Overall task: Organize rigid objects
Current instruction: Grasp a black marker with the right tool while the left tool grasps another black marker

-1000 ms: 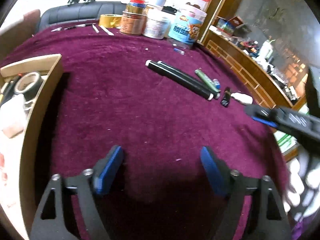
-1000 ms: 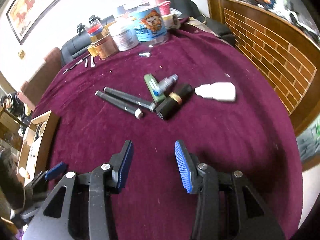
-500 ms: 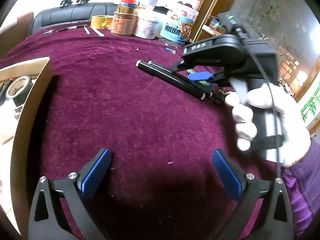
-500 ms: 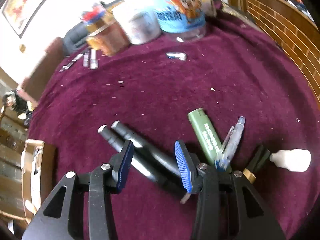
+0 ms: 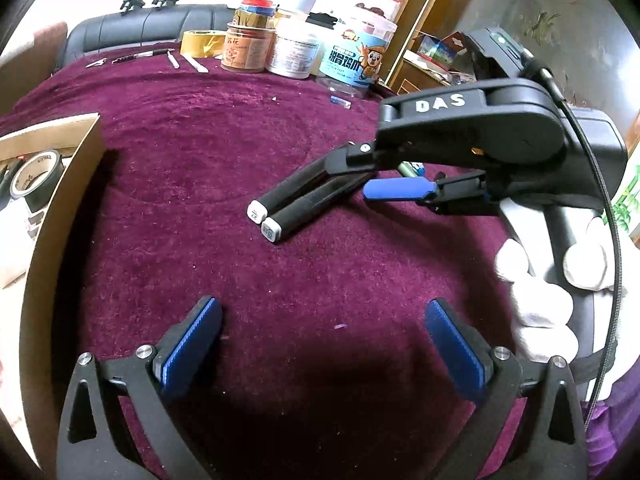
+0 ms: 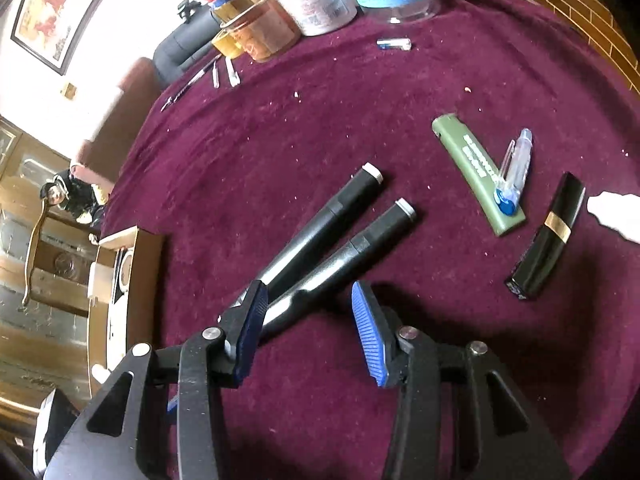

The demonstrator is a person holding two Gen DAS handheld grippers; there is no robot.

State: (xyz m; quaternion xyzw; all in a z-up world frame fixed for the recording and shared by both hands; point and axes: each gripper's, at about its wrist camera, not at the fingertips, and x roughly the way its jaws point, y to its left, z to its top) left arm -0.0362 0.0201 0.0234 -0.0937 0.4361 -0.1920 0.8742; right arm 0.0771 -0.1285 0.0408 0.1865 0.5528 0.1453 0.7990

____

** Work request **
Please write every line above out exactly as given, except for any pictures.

** Exercise output **
Overall task: Organize rigid objects
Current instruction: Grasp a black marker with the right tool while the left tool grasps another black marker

-1000 ms: 
-1000 ms: 
-500 ms: 
-500 ms: 
+0 ms: 
+0 ms: 

The demonstrator is a person holding two Gen DAS handheld grippers; there is no robot.

State: (xyz m; quaternion xyzw; all in a z-up world frame fixed for the recording and shared by both hands; point and axes: each gripper's, at about its wrist camera, not at the fingertips, and x roughly the way its jaws point, y to its left, z to its top) left arm -0.0362 0.0201 0.0234 -0.0937 0.4361 -0.1920 0.8742; right arm 0.0771 -0.1285 0.0408 0.1865 0.5528 0.1453 0.7990

Nothing remains to be added to the response.